Exact copies of the lines below are the goal; any images in them are dropped.

──────── RECORDED DATA ────────

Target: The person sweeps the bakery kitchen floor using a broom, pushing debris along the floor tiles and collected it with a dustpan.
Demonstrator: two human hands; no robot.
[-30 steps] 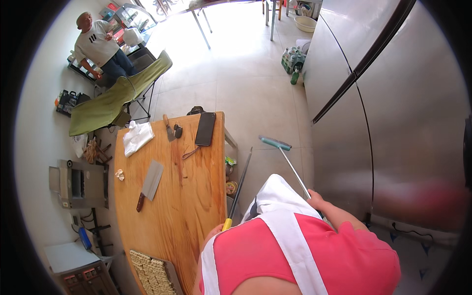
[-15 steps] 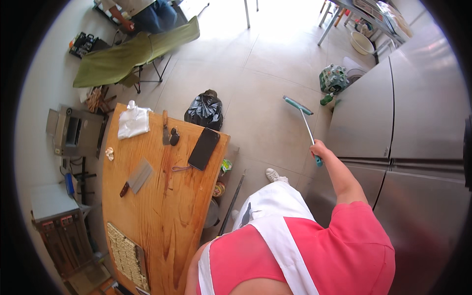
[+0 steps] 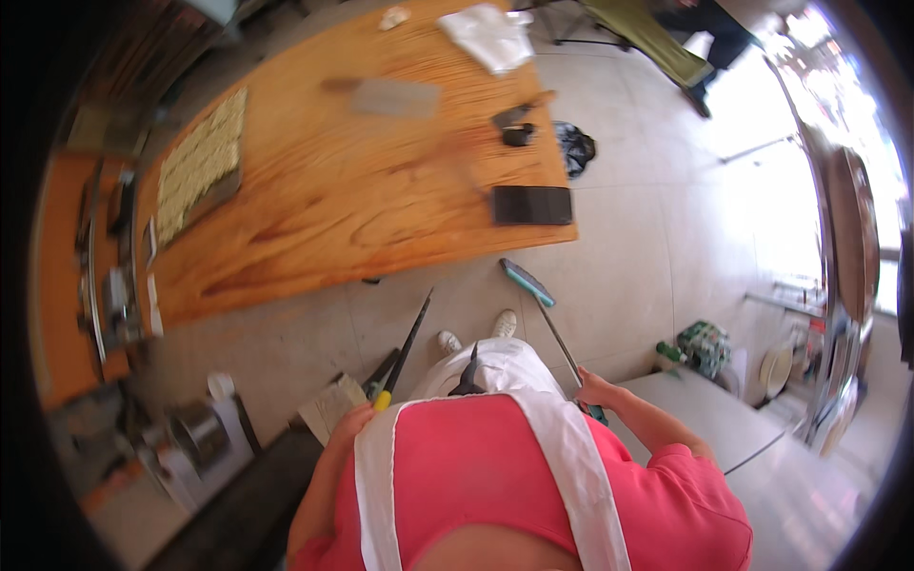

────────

▶ [FINISHED EXERCISE]:
Target: The person sweeps the bakery kitchen floor using a broom, pushing debris along the floor tiles and collected it with a dustpan.
Demonstrator: two human hands; no robot.
[-30 steps] 
[-15 steps] 
[+0 steps] 

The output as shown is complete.